Directions ::
Here is the listing. Print it exactly.

Information provided ::

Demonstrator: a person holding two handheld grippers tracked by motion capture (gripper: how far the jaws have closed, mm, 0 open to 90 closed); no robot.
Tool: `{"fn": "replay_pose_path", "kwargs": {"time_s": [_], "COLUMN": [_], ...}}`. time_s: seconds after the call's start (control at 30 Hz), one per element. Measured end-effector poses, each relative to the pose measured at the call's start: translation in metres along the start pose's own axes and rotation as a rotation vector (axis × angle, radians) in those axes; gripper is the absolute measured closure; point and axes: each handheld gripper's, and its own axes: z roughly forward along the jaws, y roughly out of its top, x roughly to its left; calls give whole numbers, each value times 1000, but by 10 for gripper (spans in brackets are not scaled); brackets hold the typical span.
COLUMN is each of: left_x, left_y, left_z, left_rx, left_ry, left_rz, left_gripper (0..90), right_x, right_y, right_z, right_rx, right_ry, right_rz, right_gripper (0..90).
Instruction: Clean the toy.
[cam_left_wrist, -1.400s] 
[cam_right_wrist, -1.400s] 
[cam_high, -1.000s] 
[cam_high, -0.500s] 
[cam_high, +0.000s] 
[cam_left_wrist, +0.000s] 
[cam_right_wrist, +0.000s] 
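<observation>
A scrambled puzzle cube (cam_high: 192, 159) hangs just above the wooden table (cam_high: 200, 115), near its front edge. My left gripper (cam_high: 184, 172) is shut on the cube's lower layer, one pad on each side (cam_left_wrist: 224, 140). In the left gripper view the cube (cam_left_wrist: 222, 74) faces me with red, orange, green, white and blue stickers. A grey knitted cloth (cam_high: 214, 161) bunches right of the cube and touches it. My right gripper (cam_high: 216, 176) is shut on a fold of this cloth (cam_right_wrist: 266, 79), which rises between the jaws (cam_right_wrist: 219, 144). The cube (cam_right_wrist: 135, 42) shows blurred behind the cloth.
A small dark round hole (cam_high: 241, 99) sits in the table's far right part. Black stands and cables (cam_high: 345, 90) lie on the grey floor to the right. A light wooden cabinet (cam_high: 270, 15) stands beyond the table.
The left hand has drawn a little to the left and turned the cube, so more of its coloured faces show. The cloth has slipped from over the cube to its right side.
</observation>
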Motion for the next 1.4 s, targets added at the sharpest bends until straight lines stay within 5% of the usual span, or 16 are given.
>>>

Task response ::
Demonstrator: a person holding two handheld grippers tracked by motion capture (gripper: how far the jaws have closed, mm, 0 open to 90 closed); no robot.
Tool: `{"fn": "replay_pose_path", "kwargs": {"time_s": [_], "COLUMN": [_], ...}}`. time_s: seconds after the call's start (control at 30 Hz), one per element. Measured end-effector poses, each relative to the pose measured at the call's start: translation in metres along the start pose's own axes and rotation as a rotation vector (axis × angle, radians) in those axes; gripper is the absolute measured closure; point and axes: each handheld gripper's, and its own axes: z roughly forward along the jaws, y roughly out of its top, x roughly to its left; calls give whole numbers, each value times 1000, but by 10 for gripper (spans in brackets are not scaled); brackets hold the typical span.
COLUMN is each of: left_x, left_y, left_z, left_rx, left_ry, left_rz, left_gripper (0..90), right_x, right_y, right_z, right_rx, right_ry, right_rz, right_gripper (0..90).
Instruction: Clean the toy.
[cam_left_wrist, -1.400s] 
[cam_right_wrist, -1.400s] 
[cam_high, -1.000s] 
[cam_high, -0.500s] 
[cam_high, +0.000s] 
[cam_left_wrist, +0.000s] 
[cam_right_wrist, +0.000s] 
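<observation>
A scrambled puzzle cube (cam_high: 192, 159) hangs just above the wooden table (cam_high: 200, 115), near its front edge. My left gripper (cam_high: 184, 172) is shut on the cube's lower layer, one pad on each side (cam_left_wrist: 224, 140). In the left gripper view the cube (cam_left_wrist: 222, 74) faces me with red, orange, green, white and blue stickers. A grey knitted cloth (cam_high: 214, 161) bunches right of the cube and touches it. My right gripper (cam_high: 216, 176) is shut on a fold of this cloth (cam_right_wrist: 266, 79), which rises between the jaws (cam_right_wrist: 219, 144). The cube (cam_right_wrist: 135, 42) shows blurred behind the cloth.
A small dark round hole (cam_high: 241, 99) sits in the table's far right part. Black stands and cables (cam_high: 345, 90) lie on the grey floor to the right. A light wooden cabinet (cam_high: 270, 15) stands beyond the table.
The left hand has drawn a little to the left and turned the cube, so more of its coloured faces show. The cloth has slipped from over the cube to its right side.
</observation>
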Motion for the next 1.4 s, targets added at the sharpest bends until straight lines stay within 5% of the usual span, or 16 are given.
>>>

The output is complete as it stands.